Afdrukken
Categorie: Hoe het begon (schepping)
Hits: 9068
De aarde is helemaal af. En God heeft de zon gemaakt. Om te zorgen voor warmte en voor licht. En de maan en alle sterren zijn ook klaar. Vandaag gaat de Here God iets heel nieuws maken: Hij maakt dieren. De grote meren en de rivieren en de zee vindt de Here God veel te kaal. Hij maakt hele grote zeemonsters, echt hele grote, zoals walvissen, roggen, inktvissen en haaien. Die zwemmen natuurlijk in de grote zee. Maar God maakt ook hele kleine visjes, guppies en goudvisjes en kriel. Hij maakt de zeehonden en de dolfijnen, de piranha’s, de steur, de snoek en de paling. De forel, de tong en de schol. En hele grote groepen haring. Dat heet een school haring.
Er waren natuurlijk al een heleboel planten in de zee en op de bodem van de meren en rivieren. Maar de Here God vond de zee nog niet mooi genoeg: Hij maakte ook koraal. Dat zijn piepkleine diertjes, zo klein, dat je ze eigenlijk niet eens kan zien. En als er een heleboel bij elkaar zijn, groeien ze aan elkaar vast in het water. Dan krijgt je heel mooie figuren en prachtige kleuren.
De Here God maakte ook kwallen, ja, echt waar, die heeft God Zelf gemaakt. En garnalen en kreeften en krabben. En niet te vergeten de zeepaardjes.
En de lucht, die was ook veel te leeg, vond de Here God. Het was ook nog heel stil op aarde, dat vond God niet zo gezellig. Daarom maakte Hij allemaal vogels. De ooievaar en de struisvogel, de pinguïn en de albatros, de uil en de kieviet, God maakte ze allemaal. Nou, die vogels konden wel lawaai maken, zeg. Ze jubelden en juichten omdat ze blij waren dat God ze gemaakt had.

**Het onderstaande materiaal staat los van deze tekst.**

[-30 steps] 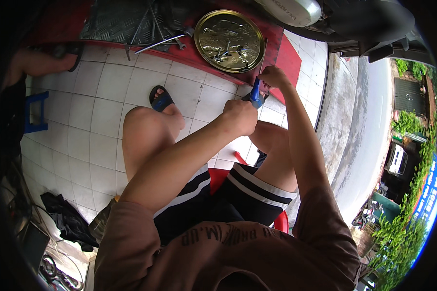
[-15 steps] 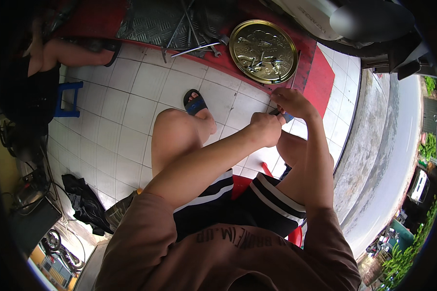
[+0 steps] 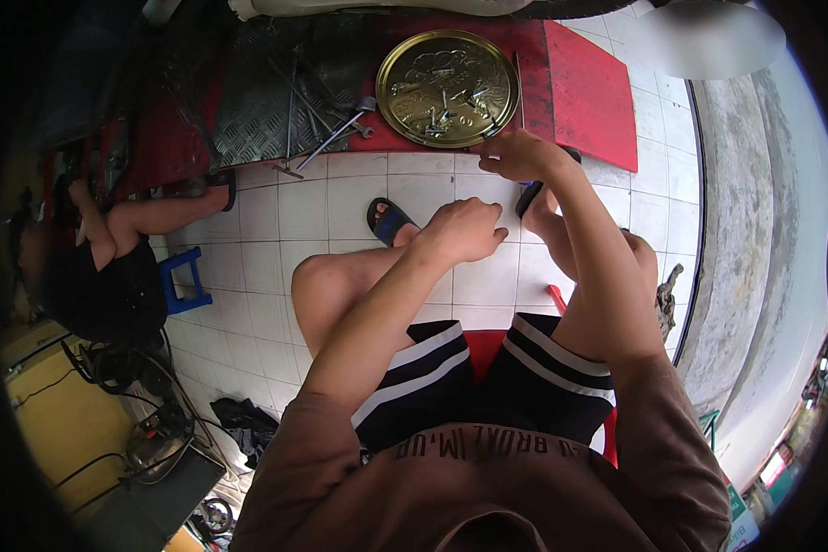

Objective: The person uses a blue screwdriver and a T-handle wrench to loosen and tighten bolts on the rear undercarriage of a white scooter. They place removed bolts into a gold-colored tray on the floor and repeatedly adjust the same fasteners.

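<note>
My right hand hovers just below the gold embossed tray, fingers loosely bent apart, nothing visible in them. Lower and to its left, my left hand hangs above the white tiles between my knees, fingers curved apart and empty. Small bolts and metal parts lie scattered in the tray, which rests on a red platform. A thin rod lies along the tray's right side. Wrenches and bars lie to its left on dark tread plate.
A co-worker sits low at the left near a blue stool. Hoses, machinery and black cloth are at the lower left. My red stool is beneath me. A vehicle's underside overhangs the platform; concrete road runs along the right.
The view has swung round and squared to the platform. My hands have separated, my right one rising toward the tray, and the blue item earlier held between them is not visible in them now.
</note>
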A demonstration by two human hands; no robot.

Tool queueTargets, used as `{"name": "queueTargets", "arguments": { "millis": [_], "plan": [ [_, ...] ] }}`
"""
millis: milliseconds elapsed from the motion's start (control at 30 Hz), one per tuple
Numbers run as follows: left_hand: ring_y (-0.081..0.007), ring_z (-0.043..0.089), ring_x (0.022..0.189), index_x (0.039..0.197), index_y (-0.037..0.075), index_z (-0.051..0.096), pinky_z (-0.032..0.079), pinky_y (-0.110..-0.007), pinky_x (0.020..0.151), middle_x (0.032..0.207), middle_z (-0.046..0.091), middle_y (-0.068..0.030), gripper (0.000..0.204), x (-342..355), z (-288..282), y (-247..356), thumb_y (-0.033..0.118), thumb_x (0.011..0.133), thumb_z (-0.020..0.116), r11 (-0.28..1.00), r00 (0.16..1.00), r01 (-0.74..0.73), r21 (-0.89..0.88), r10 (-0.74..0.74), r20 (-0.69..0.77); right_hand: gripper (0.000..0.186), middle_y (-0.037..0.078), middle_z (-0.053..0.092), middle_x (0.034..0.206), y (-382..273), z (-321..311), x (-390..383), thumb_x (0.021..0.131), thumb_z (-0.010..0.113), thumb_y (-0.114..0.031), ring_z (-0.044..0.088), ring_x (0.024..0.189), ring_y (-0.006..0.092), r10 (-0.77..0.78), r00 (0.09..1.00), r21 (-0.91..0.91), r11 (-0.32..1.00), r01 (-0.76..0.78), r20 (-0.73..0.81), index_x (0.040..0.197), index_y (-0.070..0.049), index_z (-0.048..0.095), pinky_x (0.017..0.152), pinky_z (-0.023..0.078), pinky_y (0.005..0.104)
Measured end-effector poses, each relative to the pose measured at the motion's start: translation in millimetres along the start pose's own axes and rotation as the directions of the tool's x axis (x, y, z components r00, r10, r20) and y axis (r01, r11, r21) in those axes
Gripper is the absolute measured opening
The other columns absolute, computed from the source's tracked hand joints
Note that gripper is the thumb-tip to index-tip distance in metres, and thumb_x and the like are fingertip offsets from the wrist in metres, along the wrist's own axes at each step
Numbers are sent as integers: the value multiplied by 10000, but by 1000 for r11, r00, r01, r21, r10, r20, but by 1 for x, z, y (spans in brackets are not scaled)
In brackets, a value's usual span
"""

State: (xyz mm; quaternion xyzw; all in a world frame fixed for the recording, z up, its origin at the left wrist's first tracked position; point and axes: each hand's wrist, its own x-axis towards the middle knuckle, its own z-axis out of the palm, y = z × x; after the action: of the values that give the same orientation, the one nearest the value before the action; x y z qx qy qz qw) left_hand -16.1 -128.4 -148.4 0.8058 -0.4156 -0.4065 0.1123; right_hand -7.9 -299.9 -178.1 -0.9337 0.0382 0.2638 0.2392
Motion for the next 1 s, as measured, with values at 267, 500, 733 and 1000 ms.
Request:
{"name": "queueTargets", "arguments": {
  "millis": [267, 500, 733, 1000],
  "plan": [
    [-285, 675, 842, 1191, -11, 600, 514, -371, 784, 931, 698, -182, 437, -73, -81, -58, 336, 925, 596, 945, 885, 275, -176, -320, -338, 371, 160, 709, 947, 20, -18, -2, 854, 561, -327, 708, 836, 273, 195, 972, 110, 977, -181, -129, 1011, -25, 709, 768, 559, 397],
    [-255, 703, 817, 1019, 26, 708, 528, -347, 777, 818, 725, -133, 339, -37, -145, -180, 301, 822, 699, 804, 639, 526, -278, -589, -495, 354, 153, 704, 949, 19, -43, -15, 868, 588, -355, 700, 843, 275, 183, 980, 269, 950, -156, -82, 1092, -100, 690, 784, 554, 398],
    [-263, 692, 914, 953, 112, 733, 531, -366, 835, 900, 727, -113, 215, 12, -79, -254, 191, 754, 745, 786, 587, 608, -113, -541, -603, 380, 187, 708, 890, 17, -50, -21, 880, 557, -330, 706, 794, 295, 133, 986, 295, 951, -97, -105, 970, 8, 707, 766, 564, 405],
    [-297, 678, 937, 963, 131, 728, 531, -390, 828, 974, 710, -120, 172, 21, -60, -249, 132, 792, 707, 759, 536, 643, -107, -545, -645, 348, 133, 695, 794, 28, -51, -20, 870, 607, -362, 689, 730, 256, 127, 985, 283, 955, -89, -118, 1100, -111, 683, 742, 540, 392]
  ]
}}
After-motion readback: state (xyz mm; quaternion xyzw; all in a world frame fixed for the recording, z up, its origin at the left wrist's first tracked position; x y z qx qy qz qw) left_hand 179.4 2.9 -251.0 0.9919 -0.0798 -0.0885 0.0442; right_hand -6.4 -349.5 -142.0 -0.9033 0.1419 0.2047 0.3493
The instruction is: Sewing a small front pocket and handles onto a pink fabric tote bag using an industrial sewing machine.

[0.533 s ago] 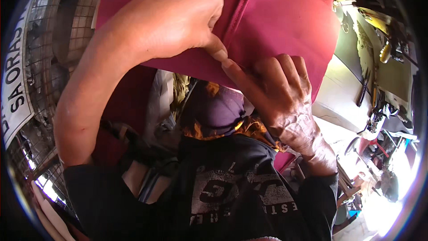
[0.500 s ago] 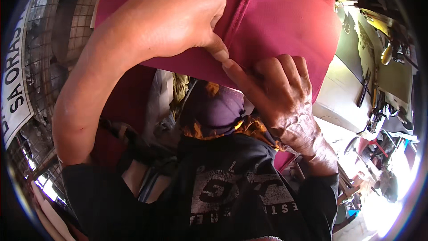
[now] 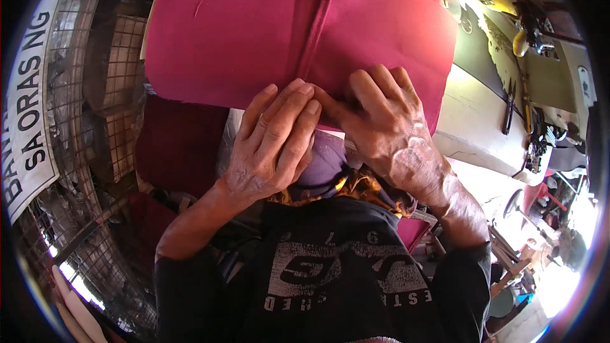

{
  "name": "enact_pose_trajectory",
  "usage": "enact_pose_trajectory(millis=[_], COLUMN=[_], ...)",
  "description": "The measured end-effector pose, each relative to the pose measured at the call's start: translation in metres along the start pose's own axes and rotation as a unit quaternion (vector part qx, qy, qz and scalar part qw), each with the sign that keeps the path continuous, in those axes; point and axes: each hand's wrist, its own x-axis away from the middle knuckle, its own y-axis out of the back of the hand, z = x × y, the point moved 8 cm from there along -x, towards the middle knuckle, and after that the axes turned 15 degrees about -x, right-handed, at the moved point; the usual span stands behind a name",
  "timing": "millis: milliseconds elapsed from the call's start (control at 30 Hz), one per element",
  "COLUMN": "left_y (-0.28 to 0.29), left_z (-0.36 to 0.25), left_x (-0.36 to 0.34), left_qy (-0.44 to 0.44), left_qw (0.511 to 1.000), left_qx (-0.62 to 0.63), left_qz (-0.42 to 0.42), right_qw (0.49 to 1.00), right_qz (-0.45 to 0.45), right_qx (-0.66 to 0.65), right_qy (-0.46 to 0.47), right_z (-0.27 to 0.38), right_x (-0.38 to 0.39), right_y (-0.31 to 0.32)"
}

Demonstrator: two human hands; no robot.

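The left hand has its fingers stretched out and held close together, back upward, with the tips resting at the near edge of a red cloth. Its thumb is hidden, so I cannot tell whether it pinches the cloth or only presses on it. The right hand has three fingers bent, while one digit, finger or thumb, reaches across to meet the left fingertips; whether it grips anything underneath cannot be told either.

The red cloth spreads out in front of both hands, and a raised seam runs away from the spot where they meet. To work this edge well, I would keep the digits of both hands close together at the foot of the seam, press evenly, and smooth the ridge with short strokes rather than tugging sideways, which could pucker it. Letting the cloth lie slack and level should keep the edge true; the overlapping digits hide the exact point of contact, so lifting one fingertip briefly would give a clearer look.

Below the left side of the cloth lies a darker red piece. Beyond the right edge is a pale tabletop bearing a slim dark tool. Wire mesh stands at far left.
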Motion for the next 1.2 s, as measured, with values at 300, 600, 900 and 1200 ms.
enact_pose_trajectory(millis=[300, 600, 900, 1200], left_y=[-0.014, -0.021, -0.025, -0.027], left_z=[-0.013, -0.027, -0.040, -0.043], left_x=[0.003, -0.004, -0.005, -0.010], left_qy=[-0.016, -0.008, -0.015, -0.023], left_qw=[0.996, 0.983, 0.966, 0.950], left_qx=[-0.082, -0.163, -0.234, -0.259], left_qz=[0.035, 0.086, 0.110, 0.171], right_qw=[0.986, 0.961, 0.940, 0.947], right_qz=[-0.167, -0.250, -0.185, -0.124], right_qx=[0.014, -0.027, -0.140, -0.129], right_qy=[-0.011, -0.113, -0.249, -0.265], right_z=[-0.007, -0.021, -0.044, -0.052], right_x=[0.038, 0.073, 0.059, 0.048], right_y=[0.016, 0.032, 0.045, 0.044])
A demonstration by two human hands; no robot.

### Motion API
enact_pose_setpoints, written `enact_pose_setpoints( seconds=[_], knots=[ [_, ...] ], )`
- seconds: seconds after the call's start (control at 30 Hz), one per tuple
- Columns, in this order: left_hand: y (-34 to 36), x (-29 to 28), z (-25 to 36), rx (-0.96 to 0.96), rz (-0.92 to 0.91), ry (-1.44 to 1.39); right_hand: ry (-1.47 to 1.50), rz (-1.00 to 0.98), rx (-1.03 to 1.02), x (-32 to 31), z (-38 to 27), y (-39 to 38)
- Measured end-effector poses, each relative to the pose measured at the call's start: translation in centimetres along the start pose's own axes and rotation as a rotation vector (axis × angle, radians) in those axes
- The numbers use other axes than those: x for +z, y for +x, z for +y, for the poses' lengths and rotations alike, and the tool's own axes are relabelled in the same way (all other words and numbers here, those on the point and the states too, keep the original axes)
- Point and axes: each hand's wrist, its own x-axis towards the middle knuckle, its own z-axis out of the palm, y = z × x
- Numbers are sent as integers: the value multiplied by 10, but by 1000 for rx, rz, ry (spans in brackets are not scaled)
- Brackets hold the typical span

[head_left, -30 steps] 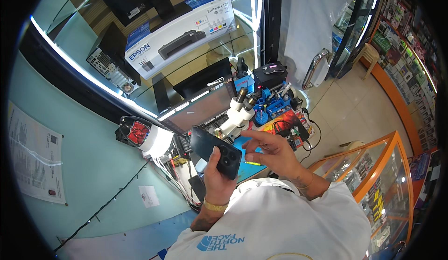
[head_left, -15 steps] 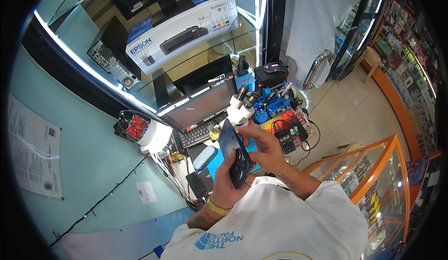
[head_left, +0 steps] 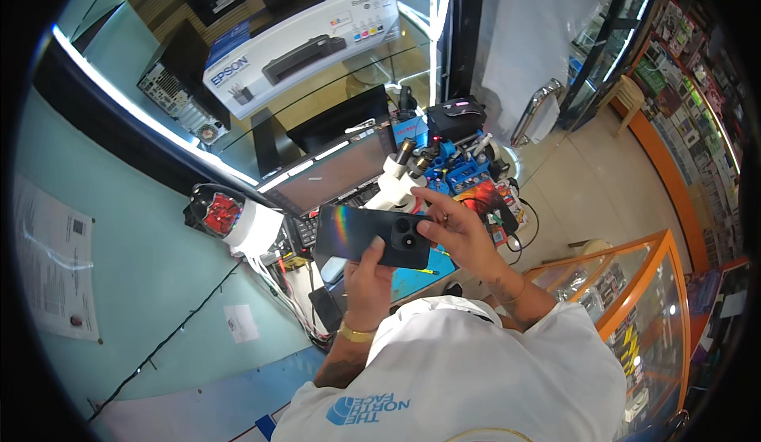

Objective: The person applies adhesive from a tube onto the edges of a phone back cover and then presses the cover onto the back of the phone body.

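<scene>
A dark smartphone (head_left: 361, 234) lies sideways across my hands, its back facing up. A rainbow glare streak crosses its left part, and a round-cornered camera block sits near its right end. My left hand (head_left: 369, 287) grips it from below, thumb on the back and the other fingers hidden underneath. At the camera end, my right hand (head_left: 468, 244) has its thumb on the phone's edge, with the index finger stretched out above it. Just beyond the phone stands a white microscope (head_left: 390, 191) with black eyepieces. Under my hands, a blue work mat (head_left: 416, 282) shows in part.
A monitor (head_left: 329, 174) and a partly covered keyboard (head_left: 306, 232) stand behind the phone. Blue tool holders (head_left: 466, 176) crowd the bench's right side. Left are a white-and-black device with red inside (head_left: 258, 230) and hanging cables. An orange-framed glass case (head_left: 674, 307) stands right.
The smartphone has turned from upright and tilted to lying sideways, its back now fully showing. My left hand has shifted slightly left, and my right hand has moved to the camera end.
</scene>
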Motion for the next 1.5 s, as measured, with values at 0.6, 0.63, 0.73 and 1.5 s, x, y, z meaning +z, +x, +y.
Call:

God maakte ook kleinere vogeltjes: de mussen en de mezen, de merels en de roodborstjes, de lijster en de leeuwerik en ook de kolibrie. Tjonge, wat konden die vogeltjes prachtig zingen. De Here God luisterde er met veel plezier naar en de engelen ook. Maar er moesten ook nog prachtig gekleurde vogels komen: de papegaai en de kanarie, de sijs en de vink. En de pauw, die zijn geweldig mooie staart helemaal uit elkaar kan doen. De Here God genoot van Zijn werk.
Hij bekeek alles wat Hij gemaakt had: de planten, de bomen en de struiken. Ja, het was heel goed, wat Hij gemaakt had. De vogels konden nu een nestje maken op de grond en daar hun eieren in leggen; andere vogeltjes wilden liever in een boom hun nestje maken; dat kon ook. En de vogels hadden eten genoeg: er waren zaadjes in de planten en nootjes, er groeide van alles, wat vogels lekker vinden, ze hoefden alleen hun bekje maar open te doen en ze konden het zo opeten. De Here God was geweldig blij met alles wat nu al klaar was. Dit was de vijfde dag alweer.